|Type||Digital media player, set-top box, microconsole|
|Release date||November 3, 2014|
|Discontinued||May 24, 2016|
|Operating system||Original: Android 5.0 "Lollipop"
Current: Android 8.0 "Oreo"
|CPU||1.8 GHz quad-core Intel Atom Z3560
Imagination PowerVR G6430 Graphics 2D/3D Engine
|Memory||1 GB LPDDR3|
|Storage||8 GB internal eMMC|
|Input||Android phones/tablets, Android Wear, Nexus Player remote, Asus Gamepad, Bluetooth audio devices and HIDs|
|Dimensions||120 mm (4.7 in) diameter
20 mm (0.79 in) H
|Weight||235 g (8.3 oz)|
The Nexus Player is a digital media player co-developed by Google, Intel and Asus. It is the second media player in the Google Nexus family of consumer devices. Originally running the Android 5.0 ("Lollipop") operating system, it is the first device to employ the Android TV platform. The Nexus player supports Google Cast, the feature for selecting and controlling media playback on a television that was first introduced by Chromecast.
On May 24, 2016, Google discontinued direct sales of the Nexus Player. On May 2017, Google announced that Google Assistant is coming to the Nexus Player later in the year. In November 2017, the Assistant was pushed onto the device through the monthly security update. In March 2018, Google confirmed that the Nexus Player would not receive Android P and that security updates had also ended for the device.
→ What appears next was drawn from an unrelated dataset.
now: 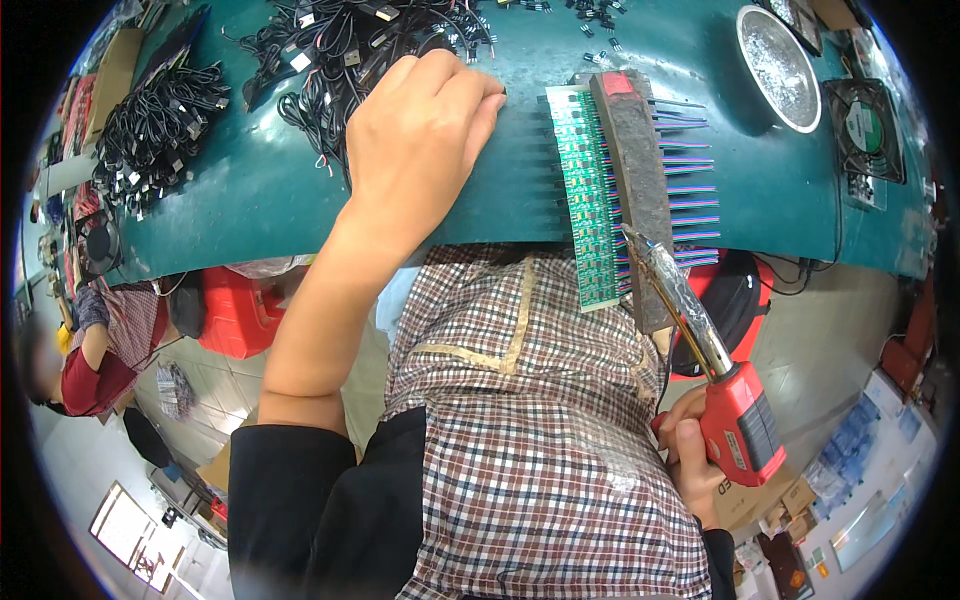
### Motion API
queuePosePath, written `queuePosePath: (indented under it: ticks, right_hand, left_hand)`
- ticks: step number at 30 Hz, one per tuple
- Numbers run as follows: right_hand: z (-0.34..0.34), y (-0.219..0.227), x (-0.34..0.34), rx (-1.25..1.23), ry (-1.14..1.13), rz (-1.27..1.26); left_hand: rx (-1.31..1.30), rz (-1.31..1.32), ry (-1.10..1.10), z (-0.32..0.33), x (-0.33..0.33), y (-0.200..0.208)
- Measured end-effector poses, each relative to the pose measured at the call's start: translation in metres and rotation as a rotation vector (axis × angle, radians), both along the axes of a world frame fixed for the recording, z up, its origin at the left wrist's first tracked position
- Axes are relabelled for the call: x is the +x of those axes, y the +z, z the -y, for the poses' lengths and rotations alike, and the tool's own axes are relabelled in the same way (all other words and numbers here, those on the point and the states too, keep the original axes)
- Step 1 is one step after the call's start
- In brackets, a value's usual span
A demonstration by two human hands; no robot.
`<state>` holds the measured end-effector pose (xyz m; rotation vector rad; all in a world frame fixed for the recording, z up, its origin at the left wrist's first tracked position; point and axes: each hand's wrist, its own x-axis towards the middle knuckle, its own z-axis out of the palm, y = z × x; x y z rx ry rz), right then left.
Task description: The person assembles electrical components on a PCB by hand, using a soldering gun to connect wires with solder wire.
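My right hand (pixel 692 455) is wrapped round the handle of a red soldering gun (pixel 735 425). The gun's metal barrel points up and left, with its tip over the dark grey bar (pixel 640 190), close to the solder side of a green strip of circuit boards (pixel 583 200); contact cannot be made out. Thin multicoloured wires (pixel 692 190) stick out from the bar's right side. My left hand (pixel 415 140) is closed above the table, left of the boards, thumb and forefinger pinched together. A tiny dark bit shows at its fingertips, too small to name.
Black cable bundles (pixel 160 125) lie at the left, and a heap of cables with plugs (pixel 335 50) sits behind my left hand. Small black components (pixel 597 12) are scattered at the back. A metal bowl (pixel 780 70) and a fan (pixel 865 130) stand at the right. Another person (pixel 105 350) is at far left.
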<state>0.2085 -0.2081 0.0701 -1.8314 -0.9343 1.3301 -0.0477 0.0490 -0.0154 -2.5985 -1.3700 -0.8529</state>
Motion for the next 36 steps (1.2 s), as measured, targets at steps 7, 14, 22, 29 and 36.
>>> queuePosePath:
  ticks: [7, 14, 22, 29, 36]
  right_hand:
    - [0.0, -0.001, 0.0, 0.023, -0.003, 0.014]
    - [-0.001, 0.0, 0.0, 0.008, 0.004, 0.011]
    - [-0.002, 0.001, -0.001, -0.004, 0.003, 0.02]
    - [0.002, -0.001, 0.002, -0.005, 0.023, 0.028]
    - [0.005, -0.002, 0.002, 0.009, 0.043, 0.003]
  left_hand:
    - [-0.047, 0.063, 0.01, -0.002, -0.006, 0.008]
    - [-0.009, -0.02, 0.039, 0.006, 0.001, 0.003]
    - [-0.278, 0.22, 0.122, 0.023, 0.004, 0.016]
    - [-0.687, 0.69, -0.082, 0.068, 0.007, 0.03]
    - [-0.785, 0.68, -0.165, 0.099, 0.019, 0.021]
The Nexus Player was unveiled on October 15, 2014, and made available for pre-order two days later on the Google Play Store for $99, and later made available for purchase at retail stores in the US.
The Nexus Player comes bundled with a Bluetooth remote control, with a direction pad & middle enter button, a back, home and play/pause button. It also features a button to activate the Google Search application to search for content by speaking through the remote's built-in microphone. The device can also be controlled by any Android smartphone with Google Play services. The app also features an Wear OS counterpart to allow remote input from compatible smartwatches.
The Nexus Player and Android TV allows consumers to use an HDTV set to play music, watch video originating from Internet services or a local network, and play games (Emulators and Android Games). The primary interface is interacted with using a remote with a D-pad dial and 5 buttons. The remote also includes a microphone for voice search functions within supported apps and the main system interface. Android TV can be paired with Bluetooth gaming controllers to interact with the system interface / applications, as well as, playing games. Android TV also includes all features and streaming capabilities of the Chromecast device.
During its initial days on sale, the Nexus Player was pulled from the Google Play Store because it had not passed FCC certification. Two days later, the device returned to the Play Store after receiving said certification.